Lines to return, exactly: from the line with "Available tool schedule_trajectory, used" to the line with "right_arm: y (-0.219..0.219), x" in the entries below, both included.

·····

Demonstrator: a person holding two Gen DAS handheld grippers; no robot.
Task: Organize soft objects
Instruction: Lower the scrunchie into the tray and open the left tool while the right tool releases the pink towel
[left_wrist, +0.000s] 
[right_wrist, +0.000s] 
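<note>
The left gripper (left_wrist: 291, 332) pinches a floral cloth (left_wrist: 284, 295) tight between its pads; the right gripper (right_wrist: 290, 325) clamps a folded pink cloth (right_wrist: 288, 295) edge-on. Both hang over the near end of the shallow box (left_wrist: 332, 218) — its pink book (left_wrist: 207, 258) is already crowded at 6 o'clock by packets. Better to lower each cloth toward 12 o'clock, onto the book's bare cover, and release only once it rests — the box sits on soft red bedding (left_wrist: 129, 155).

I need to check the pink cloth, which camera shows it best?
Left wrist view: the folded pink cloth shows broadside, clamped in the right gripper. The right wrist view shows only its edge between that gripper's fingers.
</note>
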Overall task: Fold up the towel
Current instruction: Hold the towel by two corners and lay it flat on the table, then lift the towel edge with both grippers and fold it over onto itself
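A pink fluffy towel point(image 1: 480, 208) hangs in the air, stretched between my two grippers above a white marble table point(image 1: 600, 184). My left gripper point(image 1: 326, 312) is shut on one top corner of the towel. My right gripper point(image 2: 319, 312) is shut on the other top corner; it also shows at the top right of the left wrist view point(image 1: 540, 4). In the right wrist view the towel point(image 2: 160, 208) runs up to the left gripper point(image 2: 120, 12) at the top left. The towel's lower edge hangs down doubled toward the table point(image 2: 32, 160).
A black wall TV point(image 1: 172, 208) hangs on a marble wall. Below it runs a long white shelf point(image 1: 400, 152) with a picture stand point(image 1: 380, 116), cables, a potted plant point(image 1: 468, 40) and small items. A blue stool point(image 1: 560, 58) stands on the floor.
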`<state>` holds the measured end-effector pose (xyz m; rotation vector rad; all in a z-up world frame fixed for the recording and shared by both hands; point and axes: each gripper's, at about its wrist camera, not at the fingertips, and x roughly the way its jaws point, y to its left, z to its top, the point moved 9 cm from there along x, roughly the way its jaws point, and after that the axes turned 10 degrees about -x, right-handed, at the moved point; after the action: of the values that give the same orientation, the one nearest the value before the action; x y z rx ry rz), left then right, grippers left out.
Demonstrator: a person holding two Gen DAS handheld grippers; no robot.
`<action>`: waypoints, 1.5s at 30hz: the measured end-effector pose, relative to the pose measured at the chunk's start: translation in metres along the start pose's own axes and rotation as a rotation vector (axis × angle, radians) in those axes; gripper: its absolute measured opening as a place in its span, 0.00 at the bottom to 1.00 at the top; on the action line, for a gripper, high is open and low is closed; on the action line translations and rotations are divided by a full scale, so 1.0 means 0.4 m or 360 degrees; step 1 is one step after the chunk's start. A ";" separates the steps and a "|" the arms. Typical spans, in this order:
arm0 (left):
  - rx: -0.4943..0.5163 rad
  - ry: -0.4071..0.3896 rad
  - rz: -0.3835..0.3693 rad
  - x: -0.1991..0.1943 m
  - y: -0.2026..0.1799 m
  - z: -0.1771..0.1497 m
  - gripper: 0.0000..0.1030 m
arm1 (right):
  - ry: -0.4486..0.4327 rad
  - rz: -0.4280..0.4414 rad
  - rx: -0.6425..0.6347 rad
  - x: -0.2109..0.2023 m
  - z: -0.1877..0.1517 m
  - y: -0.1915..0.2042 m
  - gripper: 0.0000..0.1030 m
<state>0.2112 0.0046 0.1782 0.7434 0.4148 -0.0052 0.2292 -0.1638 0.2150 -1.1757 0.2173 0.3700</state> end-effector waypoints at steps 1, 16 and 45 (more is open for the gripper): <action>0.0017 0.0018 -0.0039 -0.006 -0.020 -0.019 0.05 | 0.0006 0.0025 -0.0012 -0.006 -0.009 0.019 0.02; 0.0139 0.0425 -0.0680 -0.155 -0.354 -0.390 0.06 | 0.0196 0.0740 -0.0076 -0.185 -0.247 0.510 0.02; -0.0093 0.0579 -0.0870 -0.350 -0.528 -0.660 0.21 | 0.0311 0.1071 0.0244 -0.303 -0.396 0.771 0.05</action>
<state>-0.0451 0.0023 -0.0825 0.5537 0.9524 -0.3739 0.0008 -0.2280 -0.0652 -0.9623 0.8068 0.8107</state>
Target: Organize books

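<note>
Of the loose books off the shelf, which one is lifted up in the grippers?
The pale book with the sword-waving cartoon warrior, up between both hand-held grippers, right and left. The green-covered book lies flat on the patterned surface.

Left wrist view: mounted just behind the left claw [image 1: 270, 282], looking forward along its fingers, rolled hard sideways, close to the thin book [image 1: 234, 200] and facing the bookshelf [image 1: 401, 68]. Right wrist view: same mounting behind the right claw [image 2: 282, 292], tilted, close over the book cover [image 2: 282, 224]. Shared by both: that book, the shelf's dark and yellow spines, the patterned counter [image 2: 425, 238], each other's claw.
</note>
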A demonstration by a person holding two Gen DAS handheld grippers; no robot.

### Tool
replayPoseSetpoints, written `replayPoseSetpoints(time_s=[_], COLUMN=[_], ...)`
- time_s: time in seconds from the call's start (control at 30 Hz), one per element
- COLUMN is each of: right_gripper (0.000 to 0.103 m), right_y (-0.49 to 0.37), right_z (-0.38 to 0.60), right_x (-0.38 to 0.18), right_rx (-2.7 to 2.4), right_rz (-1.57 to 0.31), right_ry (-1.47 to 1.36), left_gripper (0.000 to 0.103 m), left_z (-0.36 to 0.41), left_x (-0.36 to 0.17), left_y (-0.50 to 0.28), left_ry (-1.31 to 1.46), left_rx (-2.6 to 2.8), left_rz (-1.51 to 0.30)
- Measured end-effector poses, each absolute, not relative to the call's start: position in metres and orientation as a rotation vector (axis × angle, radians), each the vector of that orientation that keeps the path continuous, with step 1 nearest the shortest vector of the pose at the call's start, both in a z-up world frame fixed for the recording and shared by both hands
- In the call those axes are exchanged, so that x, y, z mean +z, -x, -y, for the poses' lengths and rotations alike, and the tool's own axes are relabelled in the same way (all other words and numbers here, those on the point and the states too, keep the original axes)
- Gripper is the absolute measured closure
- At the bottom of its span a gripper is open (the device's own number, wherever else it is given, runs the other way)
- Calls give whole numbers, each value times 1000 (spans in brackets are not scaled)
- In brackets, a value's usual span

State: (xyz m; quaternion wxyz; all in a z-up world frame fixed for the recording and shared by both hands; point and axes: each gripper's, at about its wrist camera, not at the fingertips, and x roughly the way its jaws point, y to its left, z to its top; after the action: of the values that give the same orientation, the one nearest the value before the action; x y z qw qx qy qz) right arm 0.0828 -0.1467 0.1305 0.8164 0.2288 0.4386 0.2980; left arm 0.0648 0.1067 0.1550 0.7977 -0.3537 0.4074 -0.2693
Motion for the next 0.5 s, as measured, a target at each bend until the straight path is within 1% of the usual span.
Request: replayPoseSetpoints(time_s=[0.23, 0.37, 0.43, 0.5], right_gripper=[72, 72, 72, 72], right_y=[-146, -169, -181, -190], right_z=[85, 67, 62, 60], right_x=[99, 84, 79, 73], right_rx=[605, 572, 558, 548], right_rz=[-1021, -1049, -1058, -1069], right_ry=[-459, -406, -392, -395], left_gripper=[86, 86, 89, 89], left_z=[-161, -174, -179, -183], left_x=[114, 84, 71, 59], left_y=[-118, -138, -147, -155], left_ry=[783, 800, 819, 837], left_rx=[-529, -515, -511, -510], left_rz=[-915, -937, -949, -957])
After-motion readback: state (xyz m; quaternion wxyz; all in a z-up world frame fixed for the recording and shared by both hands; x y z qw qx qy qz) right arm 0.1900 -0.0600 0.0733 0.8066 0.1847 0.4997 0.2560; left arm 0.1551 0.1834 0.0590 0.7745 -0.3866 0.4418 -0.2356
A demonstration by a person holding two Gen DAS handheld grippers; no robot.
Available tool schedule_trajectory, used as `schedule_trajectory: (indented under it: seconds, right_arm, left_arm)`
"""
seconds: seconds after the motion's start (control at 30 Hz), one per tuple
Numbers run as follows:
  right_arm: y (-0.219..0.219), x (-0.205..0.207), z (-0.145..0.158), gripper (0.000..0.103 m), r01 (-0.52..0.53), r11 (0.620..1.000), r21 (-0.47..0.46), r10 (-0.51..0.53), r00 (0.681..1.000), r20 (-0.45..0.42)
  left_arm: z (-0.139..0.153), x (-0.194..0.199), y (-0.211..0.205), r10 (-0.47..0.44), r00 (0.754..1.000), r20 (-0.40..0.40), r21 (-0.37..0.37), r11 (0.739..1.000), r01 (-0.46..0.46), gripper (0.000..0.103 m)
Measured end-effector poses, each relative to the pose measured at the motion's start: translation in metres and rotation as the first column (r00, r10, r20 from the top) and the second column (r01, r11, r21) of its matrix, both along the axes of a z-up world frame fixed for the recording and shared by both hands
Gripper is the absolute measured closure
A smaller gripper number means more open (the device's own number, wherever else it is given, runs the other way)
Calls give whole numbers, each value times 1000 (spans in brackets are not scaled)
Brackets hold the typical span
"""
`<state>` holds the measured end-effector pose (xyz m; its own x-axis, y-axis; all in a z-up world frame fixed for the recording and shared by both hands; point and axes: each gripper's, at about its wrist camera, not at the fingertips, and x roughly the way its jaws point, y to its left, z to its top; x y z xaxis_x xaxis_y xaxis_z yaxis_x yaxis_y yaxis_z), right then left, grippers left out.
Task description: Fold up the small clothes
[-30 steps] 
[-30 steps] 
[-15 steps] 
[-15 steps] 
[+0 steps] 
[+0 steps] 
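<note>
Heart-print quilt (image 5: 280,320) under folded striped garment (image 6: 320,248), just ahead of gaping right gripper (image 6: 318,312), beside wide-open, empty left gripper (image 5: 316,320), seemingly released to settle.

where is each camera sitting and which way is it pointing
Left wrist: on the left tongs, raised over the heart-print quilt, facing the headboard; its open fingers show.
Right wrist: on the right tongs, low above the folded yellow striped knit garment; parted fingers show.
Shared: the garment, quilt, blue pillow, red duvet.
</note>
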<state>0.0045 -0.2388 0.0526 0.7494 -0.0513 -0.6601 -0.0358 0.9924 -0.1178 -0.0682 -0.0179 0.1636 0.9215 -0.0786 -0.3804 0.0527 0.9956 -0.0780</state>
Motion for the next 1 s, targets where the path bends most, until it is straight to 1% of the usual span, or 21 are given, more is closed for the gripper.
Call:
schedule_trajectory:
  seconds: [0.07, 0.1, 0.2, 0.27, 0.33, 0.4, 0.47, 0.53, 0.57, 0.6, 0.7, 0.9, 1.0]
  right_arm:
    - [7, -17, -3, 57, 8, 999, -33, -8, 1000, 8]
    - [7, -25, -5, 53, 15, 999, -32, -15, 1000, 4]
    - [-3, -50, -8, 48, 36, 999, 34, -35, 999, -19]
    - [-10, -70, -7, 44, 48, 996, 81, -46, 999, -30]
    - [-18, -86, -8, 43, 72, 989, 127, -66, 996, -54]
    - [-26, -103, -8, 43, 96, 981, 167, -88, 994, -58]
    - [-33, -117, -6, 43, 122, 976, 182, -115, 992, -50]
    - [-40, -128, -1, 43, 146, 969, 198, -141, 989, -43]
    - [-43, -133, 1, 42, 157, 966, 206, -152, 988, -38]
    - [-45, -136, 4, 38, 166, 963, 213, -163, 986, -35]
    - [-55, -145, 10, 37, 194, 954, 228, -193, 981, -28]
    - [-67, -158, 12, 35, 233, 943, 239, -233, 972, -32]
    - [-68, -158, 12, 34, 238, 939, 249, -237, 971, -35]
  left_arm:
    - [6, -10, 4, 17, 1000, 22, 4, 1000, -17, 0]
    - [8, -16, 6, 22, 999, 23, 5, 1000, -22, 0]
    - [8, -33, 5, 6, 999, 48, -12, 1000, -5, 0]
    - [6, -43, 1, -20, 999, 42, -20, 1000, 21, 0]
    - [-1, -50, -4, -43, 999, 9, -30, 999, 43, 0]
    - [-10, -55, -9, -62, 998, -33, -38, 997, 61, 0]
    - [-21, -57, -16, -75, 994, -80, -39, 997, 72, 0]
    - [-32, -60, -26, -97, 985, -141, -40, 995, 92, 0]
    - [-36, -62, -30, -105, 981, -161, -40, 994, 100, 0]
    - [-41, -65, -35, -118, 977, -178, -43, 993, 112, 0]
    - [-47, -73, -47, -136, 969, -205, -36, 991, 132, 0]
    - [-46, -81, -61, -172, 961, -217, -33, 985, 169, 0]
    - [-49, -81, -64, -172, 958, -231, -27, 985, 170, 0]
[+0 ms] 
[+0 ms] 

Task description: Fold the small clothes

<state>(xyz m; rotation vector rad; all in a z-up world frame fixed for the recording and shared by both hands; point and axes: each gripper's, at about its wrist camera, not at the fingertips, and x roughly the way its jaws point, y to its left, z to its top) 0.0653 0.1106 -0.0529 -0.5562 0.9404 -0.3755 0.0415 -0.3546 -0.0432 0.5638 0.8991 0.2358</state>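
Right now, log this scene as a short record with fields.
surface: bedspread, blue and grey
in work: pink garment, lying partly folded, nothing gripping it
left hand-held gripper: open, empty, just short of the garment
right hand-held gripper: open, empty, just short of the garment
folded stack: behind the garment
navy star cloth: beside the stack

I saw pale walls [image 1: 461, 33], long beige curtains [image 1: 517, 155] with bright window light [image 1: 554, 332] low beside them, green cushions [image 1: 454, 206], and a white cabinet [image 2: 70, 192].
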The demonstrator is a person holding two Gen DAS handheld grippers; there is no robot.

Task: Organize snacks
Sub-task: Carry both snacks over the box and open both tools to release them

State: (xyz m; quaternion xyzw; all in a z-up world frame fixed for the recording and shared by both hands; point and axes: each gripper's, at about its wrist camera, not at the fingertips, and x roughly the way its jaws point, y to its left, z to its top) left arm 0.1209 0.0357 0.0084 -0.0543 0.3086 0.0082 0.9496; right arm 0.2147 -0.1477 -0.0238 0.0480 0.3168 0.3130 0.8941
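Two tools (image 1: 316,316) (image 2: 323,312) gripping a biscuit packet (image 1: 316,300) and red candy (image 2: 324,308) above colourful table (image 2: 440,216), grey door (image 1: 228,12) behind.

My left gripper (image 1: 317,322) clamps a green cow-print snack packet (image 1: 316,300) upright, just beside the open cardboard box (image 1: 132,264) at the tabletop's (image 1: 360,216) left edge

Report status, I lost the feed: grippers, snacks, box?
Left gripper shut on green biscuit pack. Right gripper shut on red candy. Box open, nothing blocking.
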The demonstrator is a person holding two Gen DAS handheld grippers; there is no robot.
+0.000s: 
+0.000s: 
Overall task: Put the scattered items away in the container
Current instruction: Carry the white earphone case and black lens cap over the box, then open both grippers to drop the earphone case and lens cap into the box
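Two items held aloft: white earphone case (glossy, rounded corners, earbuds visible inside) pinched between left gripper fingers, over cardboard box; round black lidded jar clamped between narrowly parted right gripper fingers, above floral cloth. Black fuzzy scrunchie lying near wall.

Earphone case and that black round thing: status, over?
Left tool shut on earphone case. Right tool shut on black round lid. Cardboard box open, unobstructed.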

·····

EXERCISE RESULT:
Available tool schedule_trajectory, used as `schedule_trajectory: (indented under it: seconds, right_arm, left_arm)`
"""
seconds: seconds after the motion's start (control at 30 Hz), one per tuple
Numbers run as follows:
  right_arm: y (-0.219..0.219), x (-0.205..0.207), z (-0.145..0.158), gripper (0.000..0.103 m), r01 (-0.52..0.53), r11 (0.620..1.000), r21 (-0.47..0.46), r10 (-0.51..0.53), r00 (0.681..1.000), r20 (-0.45..0.42)

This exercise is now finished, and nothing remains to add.